The S&P 500 and the Dow lost ground after Microsoft made a surprise cut to its earnings outlook and comments from a Federal Reserve official quashed recent optimism about an eventual pause in the central bank’s rate hike moves.

Seven of the 11 major S&P sectors fell on Thursday, with healthcare , utilities and consumer staples stocks leading the declines.

Fed Vice Chair Lael Brainard said she thinks a half-point rate hike in the next couple of Fed meetings is reasonable, and sees little case for pausing rate hikes in September.

“The market are sensing that the move so far has done little to rein in the inflationary pressures and therefore, the sense is that they’re going to have to get more aggressive and that’s just causing continued kind of angst and nervousness in the market,” said Kenny Polcari, managing partner at Kace Capital Advisors.

“Not a disaster, but certainly nervousness.”

Microsoft fell 2.4 per cent after the company became the latest US corporation to warn of a hit to its profits from a stronger dollar. It cut its fourth-quarter forecasts for both profit and revenue.

US stock indexes staged a strong rally towards the end of May to recoup earlier losses in the month, as signs that inflation may have peaked led investors to speculate that the Fed may not raise rates as much as previously expected.

The Fed will also be looking at the nonfarm payrolls report on Friday that will shed light on the health of the labour market. Economists are expecting the economy to have added 325,000 jobs last month.

“If we get a weak number (tomorrow) that is close to this, that means maybe the tight labour market is beginning to show cracks and that will be a relief for the Federal Reserve,” Peter Cardillo, chief market economist at Spartan Capital Securities in New York, said.

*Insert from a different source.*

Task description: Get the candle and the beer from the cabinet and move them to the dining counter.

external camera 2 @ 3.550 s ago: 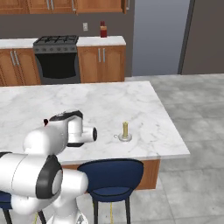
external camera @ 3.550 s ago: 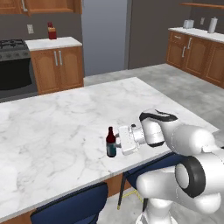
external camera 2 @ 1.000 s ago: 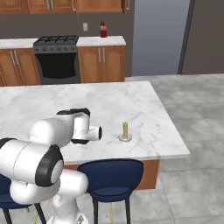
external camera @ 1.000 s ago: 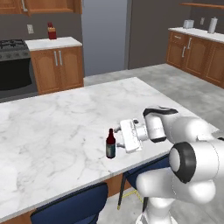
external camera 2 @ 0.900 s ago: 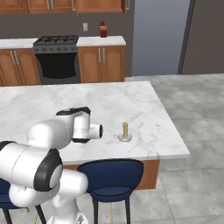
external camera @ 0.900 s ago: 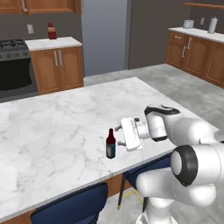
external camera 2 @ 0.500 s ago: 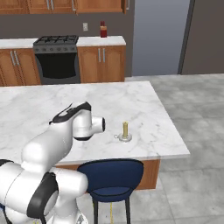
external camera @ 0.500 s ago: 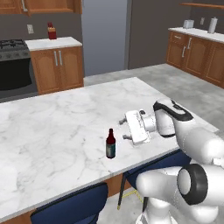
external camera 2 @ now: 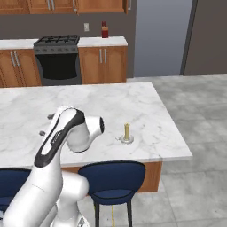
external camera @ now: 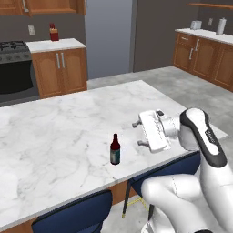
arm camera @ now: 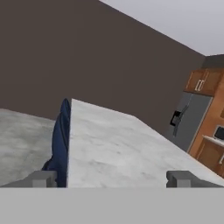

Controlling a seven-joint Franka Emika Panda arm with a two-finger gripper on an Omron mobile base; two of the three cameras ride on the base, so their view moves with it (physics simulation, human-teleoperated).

The ADP National Employment report on Thursday showed private payrolls rose by 128,000 last month, far below the estimate of 300,000, and a decline from the downwardly revised 202,000 in April.

Prices of Brent crude were little changed after erasing early losses. OPEC+ agreed to boost crude output to compensate for a drop in Russian production.

At a quarter to 11am local time, the Dow Jones Industrial Average was down 177.06 points, or 0.54 per cent, at 32,636.17, the S&P 500 was down 9.34 points, or 0.23 per cent, at 4,091.89, and the Nasdaq Composite was up 36.32 points, or 0.30 per cent, at 12,030.78.

Ford Motor Co rose 1.6 per cent after the Michigan-based automaker said it plans to invest $3.7 billion in assembly plants in Michigan, Ohio and Missouri.

Hewlett Packard Enterprise Co slid 7.2 per cent after the IT and hardware firm released a disappointing full-year forecast due to currency headwinds and its exit from Russia.

Chewy Inc surged 17.7 per cent after the online pet supplies retailer beat first-quarter sales estimates.

Advancing issues outnumbered decliners by a 1.21-to-1 ratio on the NYSE and by a 1.61-to-1 ratio on the Nasdaq.

The S&P index recorded one new 52-week highs and 29 new lows, while the Nasdaq recorded 13 new highs and 77 new lows.